:: Work request ::
In the listing below, the lines from the first through the one with "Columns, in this" are to be copied word for word.
___ Task data
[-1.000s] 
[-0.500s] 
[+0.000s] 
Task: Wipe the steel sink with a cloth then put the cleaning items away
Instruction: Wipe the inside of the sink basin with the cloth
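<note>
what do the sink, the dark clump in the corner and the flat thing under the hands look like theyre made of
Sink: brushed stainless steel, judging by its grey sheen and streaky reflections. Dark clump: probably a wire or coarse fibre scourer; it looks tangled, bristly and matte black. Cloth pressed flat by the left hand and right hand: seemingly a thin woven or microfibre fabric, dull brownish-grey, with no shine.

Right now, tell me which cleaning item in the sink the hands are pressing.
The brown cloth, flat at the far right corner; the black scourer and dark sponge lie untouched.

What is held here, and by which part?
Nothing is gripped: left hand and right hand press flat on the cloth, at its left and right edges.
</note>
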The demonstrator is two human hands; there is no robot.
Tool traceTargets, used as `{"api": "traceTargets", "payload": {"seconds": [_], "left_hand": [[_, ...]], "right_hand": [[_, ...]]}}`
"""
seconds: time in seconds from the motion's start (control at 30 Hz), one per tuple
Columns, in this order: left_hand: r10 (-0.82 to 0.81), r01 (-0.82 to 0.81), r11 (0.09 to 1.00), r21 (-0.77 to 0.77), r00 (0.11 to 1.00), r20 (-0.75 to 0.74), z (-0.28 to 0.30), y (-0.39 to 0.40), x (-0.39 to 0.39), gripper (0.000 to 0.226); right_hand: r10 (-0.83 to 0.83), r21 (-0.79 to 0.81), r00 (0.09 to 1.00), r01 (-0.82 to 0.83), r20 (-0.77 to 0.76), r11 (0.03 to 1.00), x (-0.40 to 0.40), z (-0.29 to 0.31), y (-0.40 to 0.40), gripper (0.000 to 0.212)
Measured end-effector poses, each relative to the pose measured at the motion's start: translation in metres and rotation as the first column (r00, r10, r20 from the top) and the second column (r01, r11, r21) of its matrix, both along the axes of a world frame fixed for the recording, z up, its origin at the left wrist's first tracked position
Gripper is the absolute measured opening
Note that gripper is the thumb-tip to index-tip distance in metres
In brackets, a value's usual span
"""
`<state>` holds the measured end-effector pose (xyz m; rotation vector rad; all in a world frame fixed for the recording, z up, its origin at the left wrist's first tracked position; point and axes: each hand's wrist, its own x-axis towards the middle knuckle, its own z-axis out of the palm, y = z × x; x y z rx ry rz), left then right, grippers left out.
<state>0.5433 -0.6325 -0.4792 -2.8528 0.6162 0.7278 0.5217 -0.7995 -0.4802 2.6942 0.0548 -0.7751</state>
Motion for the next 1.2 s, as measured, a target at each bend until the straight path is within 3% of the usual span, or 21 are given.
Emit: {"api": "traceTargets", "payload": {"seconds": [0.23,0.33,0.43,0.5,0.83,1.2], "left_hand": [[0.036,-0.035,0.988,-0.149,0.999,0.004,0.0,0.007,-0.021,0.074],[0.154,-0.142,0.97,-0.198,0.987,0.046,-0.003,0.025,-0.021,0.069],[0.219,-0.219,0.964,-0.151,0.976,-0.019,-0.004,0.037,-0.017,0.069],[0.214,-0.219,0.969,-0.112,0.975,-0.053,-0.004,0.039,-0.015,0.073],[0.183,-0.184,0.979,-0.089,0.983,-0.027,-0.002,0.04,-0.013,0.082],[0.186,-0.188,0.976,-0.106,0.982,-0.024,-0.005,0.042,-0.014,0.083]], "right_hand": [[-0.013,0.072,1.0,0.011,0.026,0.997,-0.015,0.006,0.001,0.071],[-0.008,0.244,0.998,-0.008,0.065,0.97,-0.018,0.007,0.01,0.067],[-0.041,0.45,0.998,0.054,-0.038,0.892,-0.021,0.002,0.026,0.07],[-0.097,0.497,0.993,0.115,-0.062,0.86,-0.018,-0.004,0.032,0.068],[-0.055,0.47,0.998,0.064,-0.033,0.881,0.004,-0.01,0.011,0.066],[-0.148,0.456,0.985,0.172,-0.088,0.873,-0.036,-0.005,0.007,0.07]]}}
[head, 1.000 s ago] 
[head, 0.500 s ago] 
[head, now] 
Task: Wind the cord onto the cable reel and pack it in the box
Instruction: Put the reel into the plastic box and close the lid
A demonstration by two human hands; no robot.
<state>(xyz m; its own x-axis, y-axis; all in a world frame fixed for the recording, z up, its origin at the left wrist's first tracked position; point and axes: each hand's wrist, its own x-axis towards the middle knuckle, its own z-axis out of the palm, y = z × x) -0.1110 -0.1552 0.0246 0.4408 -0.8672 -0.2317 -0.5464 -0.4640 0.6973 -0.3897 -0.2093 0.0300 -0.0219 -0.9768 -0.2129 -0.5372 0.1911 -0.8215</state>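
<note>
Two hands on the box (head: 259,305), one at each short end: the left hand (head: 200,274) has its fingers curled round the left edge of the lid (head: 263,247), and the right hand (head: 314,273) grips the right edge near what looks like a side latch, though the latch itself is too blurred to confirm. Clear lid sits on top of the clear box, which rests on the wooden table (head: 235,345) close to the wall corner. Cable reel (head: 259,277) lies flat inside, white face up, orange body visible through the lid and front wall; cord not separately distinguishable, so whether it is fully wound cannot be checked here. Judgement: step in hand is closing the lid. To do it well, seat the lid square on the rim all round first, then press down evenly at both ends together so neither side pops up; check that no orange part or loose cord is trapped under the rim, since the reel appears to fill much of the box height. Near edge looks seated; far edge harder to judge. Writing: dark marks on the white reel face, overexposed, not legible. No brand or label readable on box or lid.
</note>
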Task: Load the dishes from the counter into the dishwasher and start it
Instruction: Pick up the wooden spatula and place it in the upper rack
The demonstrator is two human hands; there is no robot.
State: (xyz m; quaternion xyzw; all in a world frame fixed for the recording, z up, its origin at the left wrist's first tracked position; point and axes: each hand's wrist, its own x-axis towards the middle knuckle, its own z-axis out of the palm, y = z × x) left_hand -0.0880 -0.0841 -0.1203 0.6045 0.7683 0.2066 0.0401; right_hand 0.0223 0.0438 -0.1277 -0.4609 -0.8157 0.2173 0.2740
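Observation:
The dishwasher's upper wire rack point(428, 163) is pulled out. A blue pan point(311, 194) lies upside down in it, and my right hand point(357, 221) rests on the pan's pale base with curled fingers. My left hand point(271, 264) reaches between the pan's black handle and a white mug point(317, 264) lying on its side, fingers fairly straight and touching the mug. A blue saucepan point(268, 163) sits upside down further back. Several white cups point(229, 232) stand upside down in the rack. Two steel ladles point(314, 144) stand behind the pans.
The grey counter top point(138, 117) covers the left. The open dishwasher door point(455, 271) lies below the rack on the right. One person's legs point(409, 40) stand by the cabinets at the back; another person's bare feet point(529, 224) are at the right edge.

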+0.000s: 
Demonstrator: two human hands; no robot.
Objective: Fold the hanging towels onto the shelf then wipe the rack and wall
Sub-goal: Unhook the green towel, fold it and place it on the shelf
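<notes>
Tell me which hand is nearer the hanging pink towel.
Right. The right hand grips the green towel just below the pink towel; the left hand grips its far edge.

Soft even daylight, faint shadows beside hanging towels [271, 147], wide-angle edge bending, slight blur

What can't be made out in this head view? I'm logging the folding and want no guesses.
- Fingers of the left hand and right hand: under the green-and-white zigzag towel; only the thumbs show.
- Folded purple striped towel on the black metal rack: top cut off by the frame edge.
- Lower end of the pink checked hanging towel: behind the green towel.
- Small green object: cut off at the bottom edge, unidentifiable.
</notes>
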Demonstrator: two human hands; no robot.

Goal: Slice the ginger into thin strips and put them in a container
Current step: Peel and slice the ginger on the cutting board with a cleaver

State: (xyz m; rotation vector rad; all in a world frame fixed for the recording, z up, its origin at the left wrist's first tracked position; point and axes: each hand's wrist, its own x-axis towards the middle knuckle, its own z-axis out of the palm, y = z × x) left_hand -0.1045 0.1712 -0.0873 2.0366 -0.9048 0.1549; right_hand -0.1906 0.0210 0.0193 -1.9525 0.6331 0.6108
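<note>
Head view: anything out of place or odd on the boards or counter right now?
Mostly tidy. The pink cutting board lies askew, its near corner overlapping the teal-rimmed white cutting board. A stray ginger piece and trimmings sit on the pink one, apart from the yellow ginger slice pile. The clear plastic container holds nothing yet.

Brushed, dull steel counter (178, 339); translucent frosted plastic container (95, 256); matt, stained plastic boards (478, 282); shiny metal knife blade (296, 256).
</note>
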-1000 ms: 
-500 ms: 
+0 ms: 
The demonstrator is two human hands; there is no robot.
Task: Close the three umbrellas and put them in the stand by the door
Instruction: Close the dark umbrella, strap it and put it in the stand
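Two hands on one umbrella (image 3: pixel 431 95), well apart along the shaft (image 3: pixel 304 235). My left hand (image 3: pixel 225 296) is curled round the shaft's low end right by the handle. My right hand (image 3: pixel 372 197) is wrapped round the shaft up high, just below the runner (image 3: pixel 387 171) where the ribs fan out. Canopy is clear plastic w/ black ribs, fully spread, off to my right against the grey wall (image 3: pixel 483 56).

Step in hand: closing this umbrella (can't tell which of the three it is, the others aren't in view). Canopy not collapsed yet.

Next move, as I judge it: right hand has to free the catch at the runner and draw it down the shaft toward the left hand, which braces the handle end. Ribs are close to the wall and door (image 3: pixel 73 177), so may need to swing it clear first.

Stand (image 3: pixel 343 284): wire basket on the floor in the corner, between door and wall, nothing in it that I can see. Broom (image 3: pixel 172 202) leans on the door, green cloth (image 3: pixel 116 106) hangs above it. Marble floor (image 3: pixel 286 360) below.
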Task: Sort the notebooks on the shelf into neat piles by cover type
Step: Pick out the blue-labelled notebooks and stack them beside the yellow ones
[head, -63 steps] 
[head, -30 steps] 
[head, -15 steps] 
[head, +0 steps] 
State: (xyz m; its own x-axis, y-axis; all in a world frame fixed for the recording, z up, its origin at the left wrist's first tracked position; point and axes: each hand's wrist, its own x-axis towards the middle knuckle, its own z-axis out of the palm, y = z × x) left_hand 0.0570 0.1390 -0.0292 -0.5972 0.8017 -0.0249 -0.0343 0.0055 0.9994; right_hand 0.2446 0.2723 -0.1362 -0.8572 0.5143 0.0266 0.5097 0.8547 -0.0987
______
:: Written solution ::
[-1.000s] 
[-0.500s] 
[+0.000s] 
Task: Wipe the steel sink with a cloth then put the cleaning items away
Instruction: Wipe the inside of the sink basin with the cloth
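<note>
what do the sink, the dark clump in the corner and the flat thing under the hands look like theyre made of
Sink: brushed stainless steel, judging by its grey sheen and streaky reflections. Dark clump: probably a wire or coarse fibre scourer; it looks tangled, bristly and matte black. Cloth pressed flat by the left hand and right hand: seemingly a thin woven or microfibre fabric, dull brownish-grey, with no shine.

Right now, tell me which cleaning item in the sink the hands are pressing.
The brown cloth, flat at the far right corner; the black scourer and dark sponge lie untouched.

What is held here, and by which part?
Nothing is gripped: left hand and right hand press flat on the cloth, at its left and right edges.
</note>
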The demonstrator is two human hands; there is no robot.
Tool traceTargets, used as `{"api": "traceTargets", "payload": {"seconds": [_], "left_hand": [[_, ...]], "right_hand": [[_, ...]]}}`
"""
seconds: time in seconds from the motion's start (control at 30 Hz), one per tuple
Columns, in this order: left_hand: r10 (-0.82 to 0.81), r01 (-0.82 to 0.81), r11 (0.09 to 1.00), r21 (-0.77 to 0.77), r00 (0.11 to 1.00), r20 (-0.75 to 0.74), z (-0.28 to 0.30), y (-0.39 to 0.40), x (-0.39 to 0.39), gripper (0.000 to 0.226); right_hand: r10 (-0.83 to 0.83), r21 (-0.79 to 0.81), r00 (0.09 to 1.00), r01 (-0.82 to 0.83), r20 (-0.77 to 0.76), r11 (0.03 to 1.00), x (-0.40 to 0.40), z (-0.29 to 0.31), y (-0.40 to 0.40), gripper (0.000 to 0.212)

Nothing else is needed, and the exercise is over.